I've been with the Wasabi field farmer's family in Shimoda for about a year, and I've been shooting for about a year. It seems that the world of wasabi is also divided into divisions of labor, but we do everything from picking seeds to growing seedlings and harvesting wasabi. Until it becomes a seedling, it takes a lot of time and effort to grow it, such as making soil, but after transplanting the seedling to a swamp, it grows only with water from the swamp without any fertilizer.

Fujii Just in the flowing clean water.

After that, I still stopped shooting, but there used to be a "stone bath culture" around the Seto Inland Sea. There are two types of baths, one that is soaked in hot water and the other that is a steam bath, and the stone bath is a steam bath.

Is it like a Fujii sauna? In Scandinavia, that kind of culture remains, and there are areas that are used on a daily basis. Something is steamed in the middle of winter and goes into the Manma River or lake. Like going into a big pool.

It seems that there was little water in the Seto Inland Sea, and there was a flow of steam baths from the continent, so there were many stone baths a long time ago. The masonry dome-shaped one looks just like a charcoal kiln, but it seems that a natural cave was also used as a stone bath, where the branches and trees are heated to a very high temperature. It is said that a hot bonfire is squeezed out, a rather soaked seawater is laid on it, and seaweeds such as stone show and eelgrass are laid on it and lie down on it. The last one that used to operate the old-fashioned stone bath remained.

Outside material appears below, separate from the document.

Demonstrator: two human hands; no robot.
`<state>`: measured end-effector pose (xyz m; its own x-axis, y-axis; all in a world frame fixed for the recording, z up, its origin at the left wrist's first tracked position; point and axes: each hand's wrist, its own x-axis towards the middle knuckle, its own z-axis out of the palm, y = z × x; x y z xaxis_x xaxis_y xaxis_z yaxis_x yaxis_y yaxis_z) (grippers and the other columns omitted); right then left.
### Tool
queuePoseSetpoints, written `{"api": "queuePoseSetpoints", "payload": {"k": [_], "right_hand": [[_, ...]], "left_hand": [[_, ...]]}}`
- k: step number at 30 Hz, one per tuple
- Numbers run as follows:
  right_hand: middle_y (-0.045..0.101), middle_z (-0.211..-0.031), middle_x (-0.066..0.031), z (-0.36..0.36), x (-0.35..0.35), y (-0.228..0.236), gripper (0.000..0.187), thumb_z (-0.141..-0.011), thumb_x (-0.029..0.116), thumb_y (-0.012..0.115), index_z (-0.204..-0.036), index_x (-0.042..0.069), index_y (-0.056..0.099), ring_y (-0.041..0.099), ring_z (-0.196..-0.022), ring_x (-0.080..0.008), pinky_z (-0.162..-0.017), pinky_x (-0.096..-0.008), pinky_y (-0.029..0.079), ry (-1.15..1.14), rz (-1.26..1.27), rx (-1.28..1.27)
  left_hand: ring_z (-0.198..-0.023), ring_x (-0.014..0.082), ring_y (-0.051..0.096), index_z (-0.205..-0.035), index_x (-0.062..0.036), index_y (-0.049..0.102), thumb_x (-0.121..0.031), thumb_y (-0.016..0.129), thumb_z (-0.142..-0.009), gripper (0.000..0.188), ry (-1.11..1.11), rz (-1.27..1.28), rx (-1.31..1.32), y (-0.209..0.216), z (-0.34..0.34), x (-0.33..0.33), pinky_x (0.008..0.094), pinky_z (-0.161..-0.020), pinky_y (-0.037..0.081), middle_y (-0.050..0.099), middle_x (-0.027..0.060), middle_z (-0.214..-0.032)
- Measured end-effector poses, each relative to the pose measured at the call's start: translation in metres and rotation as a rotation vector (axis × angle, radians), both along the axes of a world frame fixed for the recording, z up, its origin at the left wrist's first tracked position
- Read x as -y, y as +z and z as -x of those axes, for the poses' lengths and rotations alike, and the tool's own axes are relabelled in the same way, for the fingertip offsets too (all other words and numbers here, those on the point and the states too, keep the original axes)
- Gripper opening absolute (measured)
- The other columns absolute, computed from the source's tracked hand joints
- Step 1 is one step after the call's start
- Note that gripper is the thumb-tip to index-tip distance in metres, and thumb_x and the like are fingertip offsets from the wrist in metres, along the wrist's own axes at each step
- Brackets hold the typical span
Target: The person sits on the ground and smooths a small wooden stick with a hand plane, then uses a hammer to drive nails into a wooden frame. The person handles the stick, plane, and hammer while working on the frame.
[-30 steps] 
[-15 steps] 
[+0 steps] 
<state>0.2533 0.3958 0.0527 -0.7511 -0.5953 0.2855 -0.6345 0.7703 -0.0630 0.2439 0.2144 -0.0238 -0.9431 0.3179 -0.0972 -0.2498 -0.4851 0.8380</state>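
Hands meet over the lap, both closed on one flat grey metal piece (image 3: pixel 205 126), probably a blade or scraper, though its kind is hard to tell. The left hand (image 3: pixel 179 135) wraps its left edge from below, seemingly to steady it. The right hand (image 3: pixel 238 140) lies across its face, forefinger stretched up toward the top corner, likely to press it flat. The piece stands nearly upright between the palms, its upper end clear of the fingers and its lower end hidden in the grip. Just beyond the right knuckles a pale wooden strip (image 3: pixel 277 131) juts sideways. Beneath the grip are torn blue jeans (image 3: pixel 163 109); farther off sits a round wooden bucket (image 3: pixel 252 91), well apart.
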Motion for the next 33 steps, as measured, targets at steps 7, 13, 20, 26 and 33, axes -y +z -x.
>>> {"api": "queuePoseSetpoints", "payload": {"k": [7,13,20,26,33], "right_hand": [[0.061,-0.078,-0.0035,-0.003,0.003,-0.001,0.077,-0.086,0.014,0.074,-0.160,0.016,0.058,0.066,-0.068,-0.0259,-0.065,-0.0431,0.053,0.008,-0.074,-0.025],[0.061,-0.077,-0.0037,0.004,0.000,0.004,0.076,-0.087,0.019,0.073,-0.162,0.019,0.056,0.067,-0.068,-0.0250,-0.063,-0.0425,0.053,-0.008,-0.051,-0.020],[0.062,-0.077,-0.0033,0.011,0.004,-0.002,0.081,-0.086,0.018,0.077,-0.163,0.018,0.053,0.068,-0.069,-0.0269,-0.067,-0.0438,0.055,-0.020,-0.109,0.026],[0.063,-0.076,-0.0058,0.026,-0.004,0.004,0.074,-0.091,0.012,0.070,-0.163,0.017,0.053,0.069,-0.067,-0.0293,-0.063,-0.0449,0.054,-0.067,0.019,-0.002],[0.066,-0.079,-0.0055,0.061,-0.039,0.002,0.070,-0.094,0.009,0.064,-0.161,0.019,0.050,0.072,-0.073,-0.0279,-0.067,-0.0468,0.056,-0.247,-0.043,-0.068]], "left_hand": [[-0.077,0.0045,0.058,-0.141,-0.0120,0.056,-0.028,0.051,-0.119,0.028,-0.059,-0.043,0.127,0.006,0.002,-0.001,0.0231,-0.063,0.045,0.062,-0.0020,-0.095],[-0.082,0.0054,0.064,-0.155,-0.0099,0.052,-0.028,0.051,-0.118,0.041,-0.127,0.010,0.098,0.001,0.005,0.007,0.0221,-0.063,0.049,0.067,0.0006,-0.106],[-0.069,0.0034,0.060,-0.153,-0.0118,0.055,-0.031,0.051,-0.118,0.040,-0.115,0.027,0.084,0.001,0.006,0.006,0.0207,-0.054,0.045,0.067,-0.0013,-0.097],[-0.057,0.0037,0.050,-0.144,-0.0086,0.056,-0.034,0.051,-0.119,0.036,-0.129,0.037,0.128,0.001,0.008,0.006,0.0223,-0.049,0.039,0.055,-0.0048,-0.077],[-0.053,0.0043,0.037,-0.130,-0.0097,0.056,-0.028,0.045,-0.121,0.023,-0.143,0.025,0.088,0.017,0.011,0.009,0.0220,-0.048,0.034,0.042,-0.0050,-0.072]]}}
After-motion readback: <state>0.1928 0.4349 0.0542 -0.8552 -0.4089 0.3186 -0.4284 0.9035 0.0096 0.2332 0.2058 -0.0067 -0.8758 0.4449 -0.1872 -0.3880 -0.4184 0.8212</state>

Unfortunately, the store was closed, but I took pictures for about 8 months until the store closed. It's intensely interesting. A long time ago, a cave dug to hide a military ship was converted into a stone bath, and men and women of all ages were mixed, and everyone was smiling, shiny, and already a paradise. I took a stone bath, sweated, jumped into the sea in front of me, set up an octopus trap in the sea in front of me, and put the octopus caught there on the charcoal stove that hit the stone bath. Bake it in and share it with everyone.

Fujii : Just listening to it sounds really good. (Smile)

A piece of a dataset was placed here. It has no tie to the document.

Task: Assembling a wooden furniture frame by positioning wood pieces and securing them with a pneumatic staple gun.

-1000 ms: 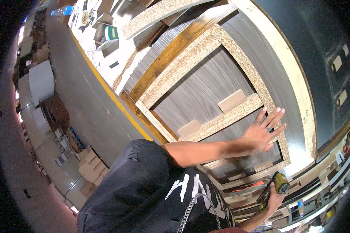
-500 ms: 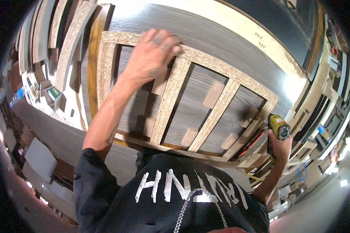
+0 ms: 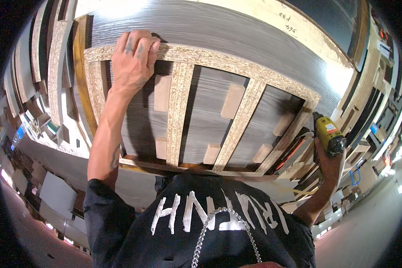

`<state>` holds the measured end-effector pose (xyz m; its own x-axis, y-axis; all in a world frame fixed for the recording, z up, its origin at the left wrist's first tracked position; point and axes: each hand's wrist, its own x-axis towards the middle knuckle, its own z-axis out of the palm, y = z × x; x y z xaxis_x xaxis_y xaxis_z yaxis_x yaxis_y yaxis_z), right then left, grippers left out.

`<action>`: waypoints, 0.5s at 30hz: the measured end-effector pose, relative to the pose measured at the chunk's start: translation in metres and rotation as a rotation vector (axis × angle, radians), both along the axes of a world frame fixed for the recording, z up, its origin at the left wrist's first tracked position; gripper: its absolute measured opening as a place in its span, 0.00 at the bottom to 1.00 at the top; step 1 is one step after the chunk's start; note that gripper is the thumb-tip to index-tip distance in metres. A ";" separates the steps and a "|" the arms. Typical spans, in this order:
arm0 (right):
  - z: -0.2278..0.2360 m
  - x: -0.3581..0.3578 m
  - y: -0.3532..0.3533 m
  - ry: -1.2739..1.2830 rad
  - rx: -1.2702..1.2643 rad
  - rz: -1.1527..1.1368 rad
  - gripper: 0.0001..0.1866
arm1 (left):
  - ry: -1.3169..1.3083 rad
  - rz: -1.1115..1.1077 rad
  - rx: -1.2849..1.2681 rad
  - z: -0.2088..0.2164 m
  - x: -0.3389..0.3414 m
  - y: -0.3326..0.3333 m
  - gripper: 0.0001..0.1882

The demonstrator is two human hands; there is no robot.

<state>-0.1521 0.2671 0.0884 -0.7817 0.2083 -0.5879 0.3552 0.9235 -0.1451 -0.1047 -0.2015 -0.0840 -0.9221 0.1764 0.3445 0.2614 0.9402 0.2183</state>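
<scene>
The left hand (image 3: pixel 134 58) lies flat, fingers curled over the far rail of a chipboard frame (image 3: pixel 210 58) — pressing on it rather than clasping it, at about eleven o'clock from the person's chest. The frame rests on a grey wood-grain panel (image 3: pixel 201 27) on the worktop, its long axis running from ten o'clock to three o'clock, with two upright slats and small wooden blocks (image 3: pixel 233 100) between them. The right hand (image 3: pixel 328 163) is closed around a yellow power drill (image 3: pixel 328 134), held off the frame's right end at three o'clock, just beside its corner and not touching it. So the drill hand is the nearer one to that right corner; the left reaches across to the far left corner. Against half a second ago, the left hand sits on the same rail but nearer its left end, and the drill has come a little closer to the frame.
</scene>
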 end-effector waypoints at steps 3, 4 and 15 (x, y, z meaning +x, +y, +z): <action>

In order to take a stone bath, first, all the miscellaneous trees that the local people have come up with when caring for the mountains are stored and the branches are burned. Also, in the old Seto Inland Sea, there were so many eelgrass everywhere that the boats couldn't move, so the farmers cut the eelgrass and used it as fertilizer. It is a bath that can be connected to the sea and mountains by having them divided and using it as a stone bath.

Fujii Please make it into a work. Thank you very much.